ALS ice bucket challenge: Over half of Brits polled did not donate to charity afterwards

A third did not know what the ice bucket challenge was in aid of

Over half of Brits polled said they did not donate to an ALS charity after taking part in an ice bucket challenge.

Additionally, 53 per cent of people who did complete the challenge did not know what cause it was supporting, a new survey has revealed.

Read more: The ALS Association doesn't yet know what to do with all this ice bucket challenge money
Is it really about awareness for ALS or self-promotion?

The trend, led by high profile names including Bill Gates, Sir Patrick Stewart, Britney Spears, Lady Gaga and George Bush, prompted thousands of people across the UK to publish videos online of ice cold water being poured over their heads.

A survey conducted by VoucherCodesPro looking at social media trends found that almost half of the 1, 528 adults it polled had undertaken an ice bucket challenge of their own.

Amyotrophic lateral sclerosis (ALS) is the American name for the condition usually referred to as motor neurone disease (MND) in the UK, where the leading organisation is the Motor Neurone Disease Association.

ALS affects the brain and the spinal cord. Motor neurons degenerate and die which makes it increasingly difficult to move muscles. There is currently no cure.

The challenge aims to raise awareness for ALS and money for the ALS Association.
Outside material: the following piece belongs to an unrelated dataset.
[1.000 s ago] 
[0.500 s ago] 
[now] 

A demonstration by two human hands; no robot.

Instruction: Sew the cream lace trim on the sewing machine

Fifty-six per cent of those who did participate said they did not donate afterwards, while over a third of respondents said they did the challenge just to gain attention on social media.

A further one in ten claimed to have done an ice bucket challenge because they felt pressured into doing so after receiving a nomination.

Only sixteen per cent said they donated between £1 and £3 to an ALS charity after completing the challenge, while three per cent said they donated £10 or more.

Video: The ALS ice bucket craze

Despite the less than encouraging responses, the ALS Association has received a record $94.3 million (£57 million) in donations since 29 July.

The group received $2.7 million (£1.6 million) during the same time period in 2013, highlighting the success of this year's challenge.